The ANPRM analysis says, “Some critics, including potential and former research subjects, object to research performed on a person’s biospecimens without consent. This was recently highlighted in the book, The Immortal Life of Henrietta Lacks.” On the other hand, a huge amount of productive research has been performed on biospecimens without consent.

We support the C-Change analysis and feedback in this area. Their analysis is available here. We urge you to consider their comments carefully – they address concerns around potential over-regulation, and the negative impact on research. Their analysis raises legitimate concerns which need to be addressed in the final rule.

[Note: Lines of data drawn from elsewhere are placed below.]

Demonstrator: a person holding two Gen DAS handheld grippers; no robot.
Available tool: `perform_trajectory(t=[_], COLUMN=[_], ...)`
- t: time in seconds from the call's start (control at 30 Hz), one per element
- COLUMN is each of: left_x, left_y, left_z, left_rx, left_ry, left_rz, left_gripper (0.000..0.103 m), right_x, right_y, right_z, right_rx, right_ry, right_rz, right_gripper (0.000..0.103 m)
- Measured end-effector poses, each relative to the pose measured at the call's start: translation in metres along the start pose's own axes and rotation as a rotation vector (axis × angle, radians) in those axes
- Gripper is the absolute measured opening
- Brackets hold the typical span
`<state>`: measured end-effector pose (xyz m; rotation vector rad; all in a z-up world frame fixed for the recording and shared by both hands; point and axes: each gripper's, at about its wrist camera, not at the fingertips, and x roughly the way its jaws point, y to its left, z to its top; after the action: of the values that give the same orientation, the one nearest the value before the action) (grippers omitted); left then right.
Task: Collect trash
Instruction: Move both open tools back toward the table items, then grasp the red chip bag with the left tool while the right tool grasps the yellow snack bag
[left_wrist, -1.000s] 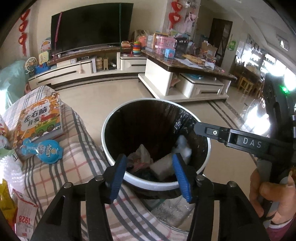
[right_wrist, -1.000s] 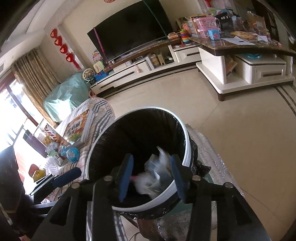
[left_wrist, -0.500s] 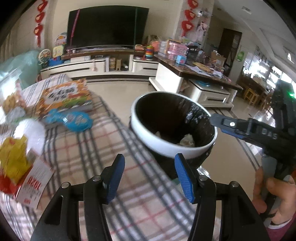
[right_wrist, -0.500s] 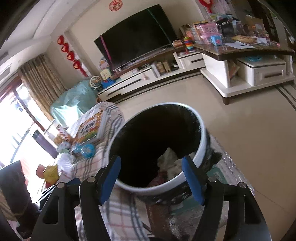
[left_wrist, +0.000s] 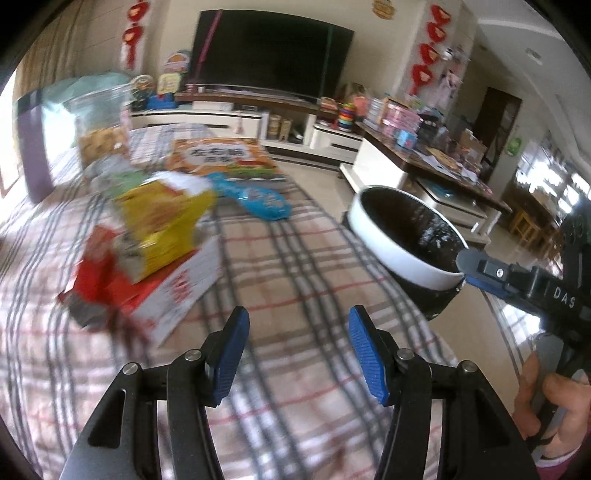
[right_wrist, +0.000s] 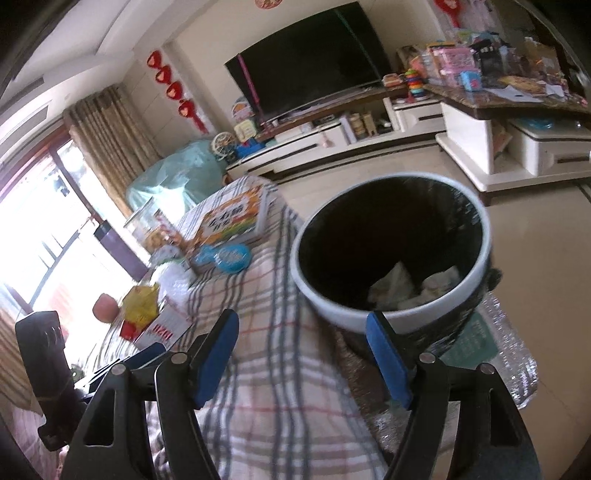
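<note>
Living room seen from two hand-held grippers. In front, a table under a plaid cloth (left_wrist: 295, 266), cluttered: yellow snack bag (left_wrist: 162, 225) lying on a red-and-white box (left_wrist: 147, 295), blue round packet (left_wrist: 264, 201), orange picture book (left_wrist: 218, 157). Just past the table's edge, on pale floor tiles, a white-rimmed trash bin (right_wrist: 391, 258) with black liner, crumpled paper (right_wrist: 402, 286) inside. Behind, large dark television (left_wrist: 269, 59) on a long low cabinet, red wall ornaments, curtained window. Left gripper (left_wrist: 297, 349) open over the cloth, empty. Right gripper (right_wrist: 304, 360) empty, jaws just widened, near the bin's rim.
</note>
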<state>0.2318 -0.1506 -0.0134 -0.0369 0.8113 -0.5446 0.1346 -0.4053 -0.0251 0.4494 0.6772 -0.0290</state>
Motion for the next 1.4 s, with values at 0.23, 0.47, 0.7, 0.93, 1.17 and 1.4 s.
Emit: perform_trajectory(t=[0.23,0.47,0.7,0.93,1.17,1.4], left_x=[-0.027,-0.053,-0.056,-0.031,-0.007,-0.014], left_y=[0.036,0.059,0.099,0.122,0.123,0.129], left_z=[-0.004,-0.02,-0.027,-0.013,0.001,-0.005], left_rx=[-0.077,-0.081,-0.143,-0.165,-0.126,-0.109], left_ry=[-0.037,-0.078,-0.062,-0.022,0.022,-0.007], left_rz=[0.043,0.101,0.141,0.152,0.114,0.137], left_gripper=[0.056,0.056,0.056,0.054,0.012,0.003], right_x=[0.019,0.038,0.056,0.077,0.096,0.119], right_y=[0.032,0.063,0.092,0.129,0.167,0.167], right_z=[-0.018,-0.034,-0.038,-0.037,-0.031,-0.026], right_rx=[-0.035,-0.07,-0.097,-0.141,-0.201,-0.194], right_ry=[0.053,0.104,0.135,0.144,0.1,0.094], right_rz=[0.039,0.069,0.1,0.135,0.159,0.122], right_gripper=[0.073,0.073,0.073,0.073,0.072,0.016])
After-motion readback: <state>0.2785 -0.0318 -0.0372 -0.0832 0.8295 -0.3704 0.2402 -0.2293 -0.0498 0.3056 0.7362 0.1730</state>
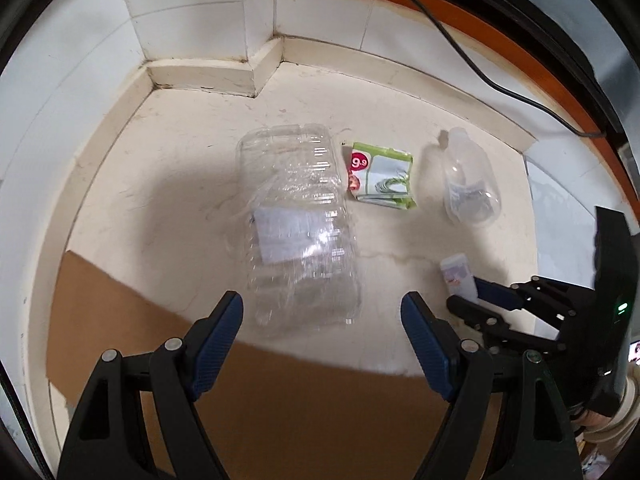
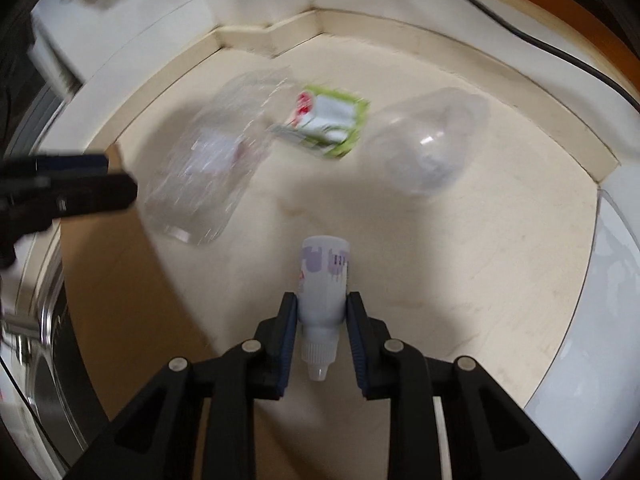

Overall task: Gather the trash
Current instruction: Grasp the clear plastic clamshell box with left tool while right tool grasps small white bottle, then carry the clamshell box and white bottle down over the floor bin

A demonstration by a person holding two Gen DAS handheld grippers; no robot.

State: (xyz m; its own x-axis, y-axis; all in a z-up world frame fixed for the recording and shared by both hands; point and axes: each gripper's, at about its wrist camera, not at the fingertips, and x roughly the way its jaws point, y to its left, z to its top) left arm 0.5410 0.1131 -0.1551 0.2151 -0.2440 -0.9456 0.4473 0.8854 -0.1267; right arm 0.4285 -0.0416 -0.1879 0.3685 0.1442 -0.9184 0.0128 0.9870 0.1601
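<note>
While the right gripper (image 2: 322,308) has its fingers closed on the small white plastic dropper bottle (image 2: 324,280), nozzle pointing back toward the wrist, the left gripper (image 1: 322,320) hangs wide open and empty. Straight ahead between its fingers lies the crumpled clear plastic container (image 1: 298,224), long axis running away from them. Beyond the container's right side sit the green-edged wrapper (image 1: 380,176) and a clear round bottle (image 1: 470,184).

Bare floor (image 1: 168,200) lies open left of the clear plastic box (image 1: 298,224). The green packet (image 1: 380,176) sits just beside the box, closing that gap; a wider lane separates packet and clear bottle (image 1: 470,184). Walls (image 1: 192,12) and baseboard (image 1: 208,76) bound the far side.
</note>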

Data Collection to Enhance System Oversight

We strongly support efforts to identify meaningful serious adverse events (SAE) identified during research. The Food and Drug Administration (FDA) announced a final rule in September 2010 that – once implemented – could greatly improve patient safety and decrease mindless paperwork. As always, implementation is complex. We assume that the ANPRM recommendations are being developed in conjunction with FDA’s efforts.

A project conducted by the Clinical Trials Transformation Initiative (CTTI) documented problems in the existing system, and also looked at consumer expectations of SAE reporting. Interestingly, consumers have high and largely unrealistic expectations of SAE reporting, and expect to be informed promptly when any SAE occurs. This points out a gap between what patients are told in the informed consent, and the reality of SAE reporting. Our interactions with patients indicate that patients consider safety when evaluating a clinical trial; thus we hope that the informed consent language and process ensure that patients have a realistic expectation of how their safety will be monitored.

An overview of the project can be seen here (paper in progress).

In conclusion, we thank you again for the opportunity to comment. We applaud your efforts and look forward to working with OHRP as appropriate to develop and implement the final rule.